What to do
The full set of lines below has to be written out again exactly.

■ ■ ■ ■

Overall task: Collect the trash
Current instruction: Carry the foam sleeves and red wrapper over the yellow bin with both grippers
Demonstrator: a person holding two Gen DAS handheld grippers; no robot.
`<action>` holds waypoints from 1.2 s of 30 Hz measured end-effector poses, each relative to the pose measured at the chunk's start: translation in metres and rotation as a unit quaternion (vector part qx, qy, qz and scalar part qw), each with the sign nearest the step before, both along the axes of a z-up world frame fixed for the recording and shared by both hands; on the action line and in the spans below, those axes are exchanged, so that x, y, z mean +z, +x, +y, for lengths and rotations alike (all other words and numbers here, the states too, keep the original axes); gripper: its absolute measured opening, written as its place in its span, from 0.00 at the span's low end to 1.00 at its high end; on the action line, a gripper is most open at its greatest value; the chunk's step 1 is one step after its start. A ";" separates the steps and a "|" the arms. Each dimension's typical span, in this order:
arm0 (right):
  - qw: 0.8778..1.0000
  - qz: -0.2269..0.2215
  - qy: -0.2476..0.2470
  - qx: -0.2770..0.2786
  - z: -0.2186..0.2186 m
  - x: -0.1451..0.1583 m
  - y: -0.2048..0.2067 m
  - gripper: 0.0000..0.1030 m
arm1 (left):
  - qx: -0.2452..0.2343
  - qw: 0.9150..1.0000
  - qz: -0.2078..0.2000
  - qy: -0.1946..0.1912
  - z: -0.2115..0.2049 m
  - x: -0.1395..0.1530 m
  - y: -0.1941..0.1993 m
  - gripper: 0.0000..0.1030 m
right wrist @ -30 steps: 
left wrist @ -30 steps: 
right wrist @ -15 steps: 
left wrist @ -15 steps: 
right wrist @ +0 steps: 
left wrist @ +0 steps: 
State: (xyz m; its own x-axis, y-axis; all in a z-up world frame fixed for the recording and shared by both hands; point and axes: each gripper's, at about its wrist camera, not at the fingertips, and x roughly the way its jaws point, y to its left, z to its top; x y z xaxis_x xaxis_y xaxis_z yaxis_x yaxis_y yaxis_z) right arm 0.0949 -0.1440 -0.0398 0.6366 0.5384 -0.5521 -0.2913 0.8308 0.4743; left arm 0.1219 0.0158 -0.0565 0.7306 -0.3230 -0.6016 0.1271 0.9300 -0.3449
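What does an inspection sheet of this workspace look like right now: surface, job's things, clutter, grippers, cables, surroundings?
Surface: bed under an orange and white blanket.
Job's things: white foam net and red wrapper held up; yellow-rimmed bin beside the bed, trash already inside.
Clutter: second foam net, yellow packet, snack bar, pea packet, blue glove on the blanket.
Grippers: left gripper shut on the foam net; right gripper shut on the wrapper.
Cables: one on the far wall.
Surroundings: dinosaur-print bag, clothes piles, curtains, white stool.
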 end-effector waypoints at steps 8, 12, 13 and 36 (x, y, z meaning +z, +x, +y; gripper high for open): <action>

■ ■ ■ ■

Output for this exercise
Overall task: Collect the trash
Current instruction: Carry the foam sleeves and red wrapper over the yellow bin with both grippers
Demonstrator: a person holding two Gen DAS handheld grippers; no robot.
`<action>` holds waypoints from 1.2 s of 30 Hz measured end-effector poses, each relative to the pose measured at the chunk's start: translation in metres and rotation as a unit quaternion (vector part qx, qy, qz and scalar part qw), each with the sign nearest the step before, both along the axes of a z-up world frame fixed for the recording and shared by both hands; on the action line and in the spans below, those axes are exchanged, so that x, y, z mean +z, +x, +y, for lengths and rotations alike (all other words and numbers here, the states too, keep the original axes); gripper: its absolute measured opening, written as its place in its span, from 0.00 at the span's low end to 1.00 at its high end; on the action line, a gripper is most open at its greatest value; the chunk's step 1 is one step after its start. A ";" separates the steps and a "|" the arms. Each dimension's typical span, in this order:
arm0 (right):
  - qw: 0.8778..1.0000
  - qz: -0.2269..0.2215
  - qy: -0.2476..0.2470
  - qx: -0.2770..0.2786
  - z: -0.2186..0.2186 m
  - x: -0.1451..0.1583 m
  - y: -0.2048..0.2067 m
  - gripper: 0.0000..0.1030 m
arm1 (left):
  - qx: -0.2452..0.2343
  - qw: 0.9150..1.0000
  - qz: -0.2078..0.2000
  - qy: -0.1946..0.1912
  - z: -0.2115..0.2049 m
  - x: -0.1395..0.1530 m
  - y: -0.1941..0.1993 m
  - gripper: 0.0000..0.1030 m
right wrist @ -30 steps: 
left wrist @ -30 steps: 
right wrist @ -15 steps: 
left wrist @ -15 steps: 
right wrist @ +0 steps: 
left wrist @ +0 steps: 
State: (xyz m; its own x-axis, y-axis; all in a z-up world frame fixed for the recording and shared by both hands; point and axes: each gripper's, at about its wrist camera, not at the fingertips, and x roughly the way its jaws point, y to its left, z to its top; x y z xaxis_x xaxis_y xaxis_z yaxis_x yaxis_y yaxis_z) right arm 0.0949 -0.1440 -0.0398 0.6366 0.5384 -0.5521 -0.2913 0.8308 0.4743; left arm 0.1219 0.0158 -0.0565 0.7306 -0.3230 -0.6016 0.1271 0.9300 -0.3449
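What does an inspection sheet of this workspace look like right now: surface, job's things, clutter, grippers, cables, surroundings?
Surface: bed under an orange and white blanket.
Job's things: white foam net and red wrapper held up; yellow-rimmed bin beside the bed, trash already inside.
Clutter: second foam net, yellow packet, snack bar, pea packet, blue glove on the blanket.
Grippers: left gripper shut on the foam net; right gripper shut on the wrapper.
Cables: one on the far wall.
Surroundings: dinosaur-print bag, clothes piles, curtains, white stool.
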 end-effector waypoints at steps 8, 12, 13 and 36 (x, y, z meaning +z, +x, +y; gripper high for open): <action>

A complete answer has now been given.